Guideline #5 – Don’t try to have all the answers
HBR author Charalambos Vlachoutsicos writes that “Problem solving is central to the manager’s sense of self, and feelings of inadequacy can surface when a solution is elusive.”
This guideline dovetails with his first guideline, “be modest.” If we can take our egos out of the equation, we are free to get input from others and to encourage them to be their best thinking. Think of the process as team building, particularly if you’re grooming someone to be the “go to” person when you’re not around. Continually ask, “What do you think?”

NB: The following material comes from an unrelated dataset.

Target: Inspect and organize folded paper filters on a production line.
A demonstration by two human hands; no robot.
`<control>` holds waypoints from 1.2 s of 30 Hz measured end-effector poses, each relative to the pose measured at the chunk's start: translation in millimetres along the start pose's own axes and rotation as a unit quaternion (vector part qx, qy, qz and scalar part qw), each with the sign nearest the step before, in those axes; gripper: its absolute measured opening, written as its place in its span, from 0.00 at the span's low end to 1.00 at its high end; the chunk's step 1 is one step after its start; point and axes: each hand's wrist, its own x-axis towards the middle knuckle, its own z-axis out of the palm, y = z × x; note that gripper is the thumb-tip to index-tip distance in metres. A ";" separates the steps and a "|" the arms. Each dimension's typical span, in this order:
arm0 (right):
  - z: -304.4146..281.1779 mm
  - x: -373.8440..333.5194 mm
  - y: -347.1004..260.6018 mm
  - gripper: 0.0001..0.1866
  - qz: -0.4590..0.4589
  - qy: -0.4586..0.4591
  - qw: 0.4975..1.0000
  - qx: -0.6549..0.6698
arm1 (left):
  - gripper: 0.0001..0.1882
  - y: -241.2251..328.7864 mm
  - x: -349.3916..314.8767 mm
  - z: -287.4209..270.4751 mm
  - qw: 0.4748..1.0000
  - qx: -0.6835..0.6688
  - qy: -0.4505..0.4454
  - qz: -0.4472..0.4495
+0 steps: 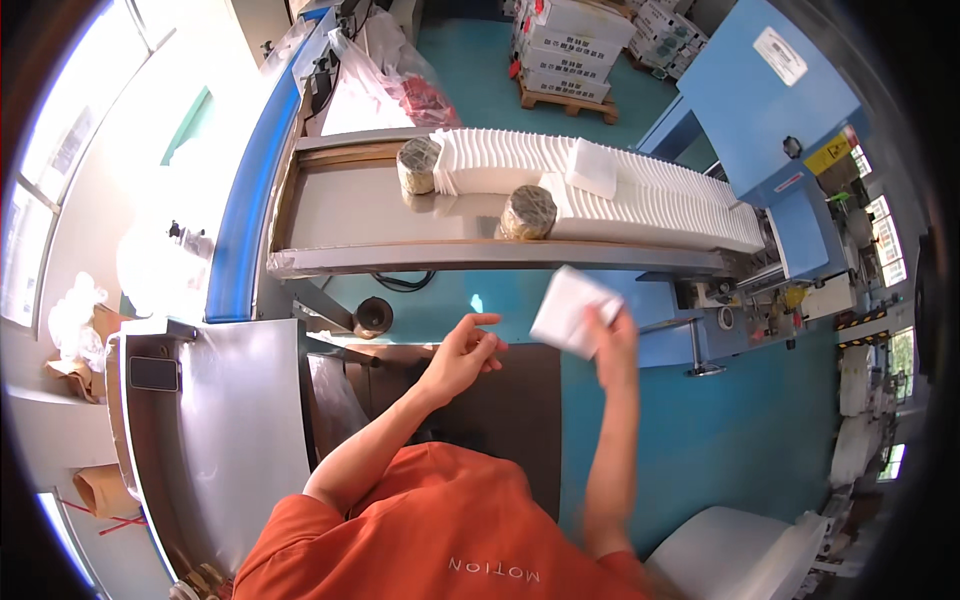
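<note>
A white pad [565, 318] was held at the centre of the frame, right of the middle, pinched at its right edge between the thumb and fingers of the right hand [614, 342]. It was tilted, one corner being pointed toward the top of the frame; its outline was nearly square, and its slightly longer axis was slanted from upper right to lower left. How firmly it was gripped could not be told. The left hand [465, 355] was held to the left of it, well apart, with the fingers loosely curled and parted. Above both hands, a trough [480, 262] was crossed by two rows of white pads [655, 215], run side by side toward the blue machine [770, 110] at upper right. A white block [592, 168] was laid on top of the rows. The rows' left ends were flanked by two cylinders [528, 213], one per row. The space between the held pad and the rows was barred by the trough's near rail. At lower left, a phone [153, 374] was seen beside a grey sheet [245, 410]; boxes [570, 50] were stacked on a pallet [568, 101] at the top.
</note>
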 end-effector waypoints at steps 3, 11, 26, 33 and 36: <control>-50.2 129.3 -36.5 0.21 -0.104 0.136 0.964 0.202 | 0.16 16.9 13.9 -37.6 0.999 0.009 0.048 0.005; -69.9 263.9 -53.2 0.24 -0.163 0.503 0.648 -0.547 | 0.14 59.9 64.9 -140.0 0.977 0.092 0.161 0.102; 225.3 277.5 -34.1 0.12 -0.204 -0.102 0.908 -0.351 | 0.15 120.8 235.6 -177.8 0.843 0.413 0.227 0.261; 220.1 282.7 -35.3 0.16 -0.167 -0.142 0.929 -0.297 | 0.27 128.6 249.9 -173.3 0.838 0.477 0.252 0.076; 225.9 278.5 -38.3 0.19 -0.213 -0.127 0.897 -0.366 | 0.24 126.1 252.3 -177.7 0.857 0.443 0.254 0.073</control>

If you pay attention, you will find someone (or several people) who consistently come up with ideas that are as good or better than your own. Essentially, you want to identify those people who put the good of the firm ahead of their own personal agenda, as well as those who can control their emotions and make solid decisions. Of course, you’ll never find these people if you spend all your time in your office trying to solve all the problems your self.
If you’ve read my book, Building a Winning Business, you might think I’m contradicting myself. After all, chapter 55 is called “Leaders Solve Problems.” But if you read it carefully, you’ll recall that my advice is to involve others in brainstorming solutions – as well as holding others accountable for making sure solutions are implemented.
As my team frequently says, “One team, One dream!”